Some of these stories echo Lovecraft tales. Lovecraft’s “The Dreams in the Witch House” becomes Lovecraft Country’s “Dreams of the Which House,” for example, but the storyline is entirely transformed from that of a student plagued by the ghost of a 17th century witch in a cursed house that is eventually razed to the triumphant battle of a young woman to secure her place in the world. The TV series changes the story even further, until all that remains of Lovecraft is the pun in the story’s title.

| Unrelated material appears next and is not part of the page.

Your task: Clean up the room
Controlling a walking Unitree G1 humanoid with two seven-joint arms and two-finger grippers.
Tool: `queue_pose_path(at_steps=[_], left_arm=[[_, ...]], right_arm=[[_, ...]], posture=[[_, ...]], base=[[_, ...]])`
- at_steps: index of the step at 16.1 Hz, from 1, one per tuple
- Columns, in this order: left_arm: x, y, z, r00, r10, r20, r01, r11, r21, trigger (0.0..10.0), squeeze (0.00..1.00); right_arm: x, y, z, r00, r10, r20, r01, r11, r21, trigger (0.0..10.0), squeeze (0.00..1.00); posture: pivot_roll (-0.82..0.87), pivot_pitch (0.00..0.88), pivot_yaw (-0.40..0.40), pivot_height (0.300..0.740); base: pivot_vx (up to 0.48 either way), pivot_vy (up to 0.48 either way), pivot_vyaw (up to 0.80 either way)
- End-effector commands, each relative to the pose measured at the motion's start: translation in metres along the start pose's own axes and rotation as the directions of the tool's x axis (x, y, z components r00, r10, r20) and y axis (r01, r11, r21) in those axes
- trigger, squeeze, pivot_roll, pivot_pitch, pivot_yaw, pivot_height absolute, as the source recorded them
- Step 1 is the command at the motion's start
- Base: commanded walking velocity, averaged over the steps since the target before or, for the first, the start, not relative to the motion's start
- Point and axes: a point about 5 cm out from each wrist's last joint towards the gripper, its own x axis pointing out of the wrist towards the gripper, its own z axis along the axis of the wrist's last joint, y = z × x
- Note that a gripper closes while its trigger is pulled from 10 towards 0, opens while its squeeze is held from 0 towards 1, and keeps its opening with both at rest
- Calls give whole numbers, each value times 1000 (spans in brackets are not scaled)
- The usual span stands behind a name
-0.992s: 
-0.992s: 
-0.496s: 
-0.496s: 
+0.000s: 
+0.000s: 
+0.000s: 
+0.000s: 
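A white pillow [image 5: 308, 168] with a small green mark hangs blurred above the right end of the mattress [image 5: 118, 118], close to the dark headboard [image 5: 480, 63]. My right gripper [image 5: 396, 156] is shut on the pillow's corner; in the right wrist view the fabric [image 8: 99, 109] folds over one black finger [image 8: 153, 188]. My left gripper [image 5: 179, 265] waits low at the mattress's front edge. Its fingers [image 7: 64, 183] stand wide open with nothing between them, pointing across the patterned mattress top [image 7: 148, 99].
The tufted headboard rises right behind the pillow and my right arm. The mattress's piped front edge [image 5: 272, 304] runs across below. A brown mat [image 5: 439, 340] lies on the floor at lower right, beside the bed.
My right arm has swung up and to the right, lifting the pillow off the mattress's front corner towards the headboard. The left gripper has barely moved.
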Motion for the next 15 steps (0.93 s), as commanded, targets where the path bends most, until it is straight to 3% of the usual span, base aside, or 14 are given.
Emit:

In one terrifying scene, Atticus and company are detained by a rural sheriff who intends to blame them for a string of local robberies and then shoot them in the backs for a fictional escape attempt. This plan gets interrupted by monsters who devour the white men. In the book and the series, these creatures are identified as shoggoths, beings that once served Lovecraft’s elder gods. But Lovecraft’s shoggoths are not lithe, pouncing, velociraptorlike predators with infectious bites, like those in the series. Rather, they’re amoeboid blobs that periodically shout “Tekeli-li! Tekeli-li!” for reasons unknown. At any rate, the racist sheriff and his grinning thugs are far scarier than pretty much anything Lovecraft ever cooked up (except perhaps for Brown Jenkin, a malevolent rat-shaped demon with a human face and hands). Contrary to the author’s assertions, it’s often the little—and the human-scaled—things that inspire the most fear.
The aficionado will scour HBO’s version of Lovecraft Country in vain for knowing and clever references to Lovecraft’s mythos, but the series does preserve something of the novel’s original notion: that for Atticus and those close to him, people simply trying to survive in a highly imperfect world and who are treated as pawns by the powerful white characters, there’s no need to look to the far reaches of the universe or the depths of the ocean to find unfathomable, senseless, gibbering evil. It’s all around them, and it flourished in H.P Lovecraft’s heart. Ruff’s novel ends with the collected Black characters responding to a magician who warns that if they cross him, “No matter where you go, you’ll never be safe!” They laugh, right in his face.